▶ What to do:
Each line from the start of the listing below through the line containing "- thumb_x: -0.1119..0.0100" should be reproduced exactly, with no others.

▶ Information shown:

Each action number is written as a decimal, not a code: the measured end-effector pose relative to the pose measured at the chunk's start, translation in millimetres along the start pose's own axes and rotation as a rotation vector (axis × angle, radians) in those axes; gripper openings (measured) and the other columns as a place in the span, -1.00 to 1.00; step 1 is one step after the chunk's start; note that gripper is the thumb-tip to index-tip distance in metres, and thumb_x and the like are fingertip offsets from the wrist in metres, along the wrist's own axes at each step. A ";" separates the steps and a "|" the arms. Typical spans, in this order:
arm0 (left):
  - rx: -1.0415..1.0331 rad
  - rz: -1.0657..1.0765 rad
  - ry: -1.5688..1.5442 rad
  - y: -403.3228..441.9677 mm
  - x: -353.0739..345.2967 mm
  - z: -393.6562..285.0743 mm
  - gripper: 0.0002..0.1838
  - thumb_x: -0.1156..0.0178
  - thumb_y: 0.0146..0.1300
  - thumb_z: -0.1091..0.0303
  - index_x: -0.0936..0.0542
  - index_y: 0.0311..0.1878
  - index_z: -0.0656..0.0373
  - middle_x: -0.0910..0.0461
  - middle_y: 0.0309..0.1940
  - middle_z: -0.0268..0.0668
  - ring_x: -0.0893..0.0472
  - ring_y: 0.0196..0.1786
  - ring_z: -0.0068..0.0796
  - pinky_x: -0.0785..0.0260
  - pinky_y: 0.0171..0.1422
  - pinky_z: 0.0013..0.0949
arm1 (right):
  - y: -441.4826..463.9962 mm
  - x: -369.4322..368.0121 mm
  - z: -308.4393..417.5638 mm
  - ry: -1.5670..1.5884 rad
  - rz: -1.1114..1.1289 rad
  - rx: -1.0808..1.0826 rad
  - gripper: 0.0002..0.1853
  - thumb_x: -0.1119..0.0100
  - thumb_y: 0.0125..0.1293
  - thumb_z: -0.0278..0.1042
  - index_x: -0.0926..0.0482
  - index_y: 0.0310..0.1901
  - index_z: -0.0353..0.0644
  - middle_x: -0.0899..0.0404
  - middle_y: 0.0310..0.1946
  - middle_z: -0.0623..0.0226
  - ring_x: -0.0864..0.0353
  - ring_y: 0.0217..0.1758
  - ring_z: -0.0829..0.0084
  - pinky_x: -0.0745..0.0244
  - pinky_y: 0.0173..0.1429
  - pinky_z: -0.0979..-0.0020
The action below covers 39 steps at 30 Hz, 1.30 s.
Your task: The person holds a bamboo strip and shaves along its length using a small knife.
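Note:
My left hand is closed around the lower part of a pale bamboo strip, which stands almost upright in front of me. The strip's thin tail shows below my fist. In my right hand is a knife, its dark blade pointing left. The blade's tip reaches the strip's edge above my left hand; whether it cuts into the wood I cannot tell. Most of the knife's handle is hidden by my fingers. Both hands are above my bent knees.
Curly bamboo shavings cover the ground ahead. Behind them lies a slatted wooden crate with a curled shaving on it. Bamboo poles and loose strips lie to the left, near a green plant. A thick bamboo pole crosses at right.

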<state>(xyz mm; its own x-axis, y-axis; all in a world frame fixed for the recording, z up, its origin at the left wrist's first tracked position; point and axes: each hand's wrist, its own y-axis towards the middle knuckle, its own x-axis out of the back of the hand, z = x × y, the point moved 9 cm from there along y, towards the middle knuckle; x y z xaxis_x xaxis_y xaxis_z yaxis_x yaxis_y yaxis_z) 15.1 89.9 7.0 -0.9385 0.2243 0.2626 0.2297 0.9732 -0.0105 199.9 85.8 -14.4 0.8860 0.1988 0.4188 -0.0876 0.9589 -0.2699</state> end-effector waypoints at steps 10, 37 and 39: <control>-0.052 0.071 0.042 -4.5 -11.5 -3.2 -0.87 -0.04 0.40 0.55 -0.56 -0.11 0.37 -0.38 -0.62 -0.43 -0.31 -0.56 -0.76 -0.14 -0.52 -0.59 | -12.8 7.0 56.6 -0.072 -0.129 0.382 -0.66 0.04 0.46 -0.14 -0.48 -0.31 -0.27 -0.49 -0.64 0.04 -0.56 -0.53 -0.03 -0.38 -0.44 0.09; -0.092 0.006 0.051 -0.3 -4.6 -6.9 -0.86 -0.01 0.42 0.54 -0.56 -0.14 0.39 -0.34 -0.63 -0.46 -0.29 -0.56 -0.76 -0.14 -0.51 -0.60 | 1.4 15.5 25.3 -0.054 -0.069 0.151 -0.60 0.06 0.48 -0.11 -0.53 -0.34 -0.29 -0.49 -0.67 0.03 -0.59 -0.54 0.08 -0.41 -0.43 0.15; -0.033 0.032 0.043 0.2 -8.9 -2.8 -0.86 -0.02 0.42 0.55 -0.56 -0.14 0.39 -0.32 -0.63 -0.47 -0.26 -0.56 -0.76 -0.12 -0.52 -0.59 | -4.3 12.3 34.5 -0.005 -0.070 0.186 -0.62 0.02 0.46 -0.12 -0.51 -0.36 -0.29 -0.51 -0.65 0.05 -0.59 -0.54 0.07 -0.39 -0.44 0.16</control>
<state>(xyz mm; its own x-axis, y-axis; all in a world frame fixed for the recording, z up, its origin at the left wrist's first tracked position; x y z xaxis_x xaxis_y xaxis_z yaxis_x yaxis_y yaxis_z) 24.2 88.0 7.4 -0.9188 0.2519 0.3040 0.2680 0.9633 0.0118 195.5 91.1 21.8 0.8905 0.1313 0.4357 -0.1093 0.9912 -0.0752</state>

▶ Solution for this task:
Each action number is written as a decimal, not a code: the measured end-effector pose relative to the pose measured at the chunk's start, translation in millimetres along the start pose's own axes and rotation as a rotation vector (axis × angle, radians) in those axes; gripper openings (measured) and the other columns as a place in the span, -1.00 to 1.00; step 1 is one step after the chunk's start; note that gripper is the thumb-tip to index-tip distance in metres, and thumb_x and the like are fingertip offsets from the wrist in metres, along the wrist's own axes at each step. A ";" separates the steps and a "|" the arms. Typical spans, in this order:
arm0 (left):
  - rx: -1.0415..1.0331 rad
  - rz: -1.0657..1.0765 rad
  - ry: -1.5688..1.5442 rad
  - y: -403.3228..441.9677 mm
  - x: -353.0739..345.2967 mm
  - z: -393.6562..285.0743 mm
  - gripper: 0.0002..0.1838
  - thumb_x: -0.1156..0.0178
  - thumb_y: 0.0146..0.1300
  - thumb_z: -0.1091..0.0303
  - index_x: -0.0936..0.0542
  - index_y: 0.0311..0.1878
  - index_z: -0.0656..0.0373
  - middle_x: -0.0910..0.0461
  - middle_y: 0.0309..0.1940
  - middle_z: -0.0268..0.0668
  - ring_x: -0.0893..0.0472
  - ring_y: 0.0196..0.1786
  - ring_z: -0.0068..0.0796
  - pinky_x: -0.0785..0.0260
  - pinky_y: 0.0171..0.1422
  - pinky_z: 0.0013..0.0949
arm1 (right):
  - y: -441.4826..463.9962 mm
  - x: -369.4322..368.0121 mm
  - z: -308.4393..417.5638 mm
  - ry: -1.5670..1.5884 rad
  - rz: -1.1114..1.1289 rad
  - rx: -1.0808..1.0826 rad
  - gripper: 0.0002..0.1853
  - thumb_x: -0.1119..0.0100

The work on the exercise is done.